We first estimated a random-effects panel data model of Eq. (1) using the Gneezy and List data with the dependent variable being the natural log of productivity. We get \((\widehat{\beta }_0,\widehat{\beta }_1)= (3.674, 0.055)\), \(\widehat{\sigma }^2_\mu = 0.088\), \(\widehat{\sigma }^2_{\epsilon } = 0.018\). The corresponding estimates using the Bellemare and Shearer data are \((\widehat{\beta }_0,\widehat{\beta }_1)= (6.955, 0.061)\), \(\widehat{\sigma }^2_\mu = 0.046\), \(\widehat{\sigma }^2_{\epsilon } = 0.018\). The estimated treatment effect (\(\beta _1\)) and estimated error variance \(\sigma ^2_{\epsilon }\) are very similar for both studies. The estimated value of \(\sigma ^2_{\mu }\) (unobserved heterogeneity) on the other hand is twice as high in the Gneezy and List data.Footnote 5

We next used the estimated model parameters from both data sets to simulate power of WS and BS designs for two scenarios, the low-noise and the high-noise scenario. The low-noise scenario sets \((\sigma ^2_{\mu }=0.045\) and \(\sigma ^2_{\epsilon }=0.02\) while the high-noise scenario sets \(\sigma ^2_{\mu }=0.09\) and \(\sigma ^2_{\epsilon }=0.02\). The variance of \(\mu _i\) in the high-noise scenario is thus exactly twice the corresponding value for the low-noise scenario. We will consider three values for \(\beta _1\) (0.05, 0.1 and 0.15) for both scenarios. The value of \(\beta _0\) plays no role in our analysis and will be set to 7.0 in all our simulations. We will also consider setting T to 2 and 6. Setting \(T=6\) proxies the number of periods used in both studies. The case \(T=2\) is interesting because it proxies experiments which take place with very low number of observations, e.g., for two periods, while still allowing a meaningful comparison of WS and BS designs. It also represents a case where researchers have little information to control for the presence of unobserved individual heterogeneity \(\mu _i\). It is straightforward to consider other values of T. We perform a separate power analysis for each scenario for a double-sided test with a 5 % level of significance. We implement the BS design by assigning the same number of subjects to control and treatment conditions. We implement a balanced WS design by assigning subjects to the same number of periods under control and treatment conditions. We also simulated power for an “unbalanced” WS design assigning subjects to the treatment condition for only one out of six periods. Simulated power of the unbalanced WS design was not very different to the power of the balanced WS design. This is to be expected as the variance of the outcome variable is kept constant under control and trial conditions. We thus focus our analysis on the balanced WS design. Finally, we use the OLS estimator with standard errors clustered at the individual level. All our results are very similar when using the (asymptotically more efficient) GLS estimator.

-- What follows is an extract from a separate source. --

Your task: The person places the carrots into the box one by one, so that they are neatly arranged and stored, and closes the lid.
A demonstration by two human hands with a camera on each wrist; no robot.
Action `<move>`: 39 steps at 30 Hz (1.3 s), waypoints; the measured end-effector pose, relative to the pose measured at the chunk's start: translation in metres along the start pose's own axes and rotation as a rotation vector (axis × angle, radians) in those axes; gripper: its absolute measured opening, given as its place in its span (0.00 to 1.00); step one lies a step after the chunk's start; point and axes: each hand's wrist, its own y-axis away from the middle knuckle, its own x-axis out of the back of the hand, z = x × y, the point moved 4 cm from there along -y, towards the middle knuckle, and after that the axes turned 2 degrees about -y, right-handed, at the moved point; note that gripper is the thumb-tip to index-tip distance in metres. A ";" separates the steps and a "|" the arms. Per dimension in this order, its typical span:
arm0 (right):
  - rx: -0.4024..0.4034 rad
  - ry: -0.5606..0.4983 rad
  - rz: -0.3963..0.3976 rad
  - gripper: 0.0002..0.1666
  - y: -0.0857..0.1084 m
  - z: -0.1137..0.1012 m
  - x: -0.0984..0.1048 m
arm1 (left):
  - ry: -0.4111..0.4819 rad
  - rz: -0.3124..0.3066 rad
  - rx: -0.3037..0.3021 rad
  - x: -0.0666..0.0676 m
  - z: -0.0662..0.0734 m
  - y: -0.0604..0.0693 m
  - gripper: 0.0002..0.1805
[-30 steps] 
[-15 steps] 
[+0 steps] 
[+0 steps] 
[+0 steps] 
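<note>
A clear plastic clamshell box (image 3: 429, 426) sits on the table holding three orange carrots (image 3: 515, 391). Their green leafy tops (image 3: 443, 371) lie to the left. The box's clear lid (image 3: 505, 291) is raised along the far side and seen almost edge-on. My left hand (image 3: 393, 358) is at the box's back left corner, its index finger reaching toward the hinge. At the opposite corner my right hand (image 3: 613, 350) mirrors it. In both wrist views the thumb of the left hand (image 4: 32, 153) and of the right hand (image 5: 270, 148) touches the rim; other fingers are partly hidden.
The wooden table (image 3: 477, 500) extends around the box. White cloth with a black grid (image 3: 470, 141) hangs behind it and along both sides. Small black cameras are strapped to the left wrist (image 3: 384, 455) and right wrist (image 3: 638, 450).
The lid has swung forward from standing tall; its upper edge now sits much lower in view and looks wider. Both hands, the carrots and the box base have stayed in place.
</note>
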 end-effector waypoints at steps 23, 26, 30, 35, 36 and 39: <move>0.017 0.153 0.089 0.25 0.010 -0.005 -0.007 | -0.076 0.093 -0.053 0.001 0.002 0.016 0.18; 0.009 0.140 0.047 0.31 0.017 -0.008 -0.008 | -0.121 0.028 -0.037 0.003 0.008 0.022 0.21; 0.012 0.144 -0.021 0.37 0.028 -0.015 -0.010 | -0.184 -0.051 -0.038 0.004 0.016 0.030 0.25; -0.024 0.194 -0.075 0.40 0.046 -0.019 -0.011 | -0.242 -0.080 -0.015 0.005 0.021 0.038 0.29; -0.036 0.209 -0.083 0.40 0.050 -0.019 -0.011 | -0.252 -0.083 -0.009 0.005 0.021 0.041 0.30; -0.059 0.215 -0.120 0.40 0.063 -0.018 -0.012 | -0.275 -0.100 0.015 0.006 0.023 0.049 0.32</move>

Figure 1 presents the simulated power curves for the low-noise scenario. Several regularities emerge. First, we find that power is systematically higher for the WS design for all 6 combinations of \(\beta _1\) and T values used. This result is expected given the WS design exploits within subject variation in decisions for a given individual (for a given level of \(\mu _i\)). This advantage of the WS design over the BS design is well documented [see, e.g., Keren (1993)]. We also find that increasing the number of periods raises power of the WS design, but has relatively minor impact on power of the BS design. The quantitative differences in power between both designs are perhaps more surprising. A natural way to compare both designs is to compare the minimal number of subjects (MNS) required to reach a given level of power. Social scientists often argue that an experiment should aim to correctly detect a treatment effect 80 % of the time (see Cohen 1988) when using a double-sided test along with a 5 % significance level. Table 2 presents the simulated MNS required to reach this power threshold derived from the curves in Fig. 1. We find that the MNS exceeds 400 subjects for the BS design for both values of T when \(\beta _1=0.05\). In comparison, the MNS of the WS design is 122 subjects when \(T=2\), and 42 subjects when \(T=6\). As expected, the required MNS decrease with \(\beta _1\). The MNS of the BS design when \(\beta _1=0.1\) are 182 subjects and 162 subjects for 2 and 6 periods, respectively. The corresponding MNS of the WS design are 30 subjects and less than 20 subjects, thus 6–8 times less than the corresponding MNS of the BS design. Finally, MNS of the BS when \(\beta _1=0.15\) are 84 subjects and 74 subjects for 2 and 6 periods, respectively. Corresponding MNS of the WS design are both below 20 subjects, roughly 4 times less than the BS design.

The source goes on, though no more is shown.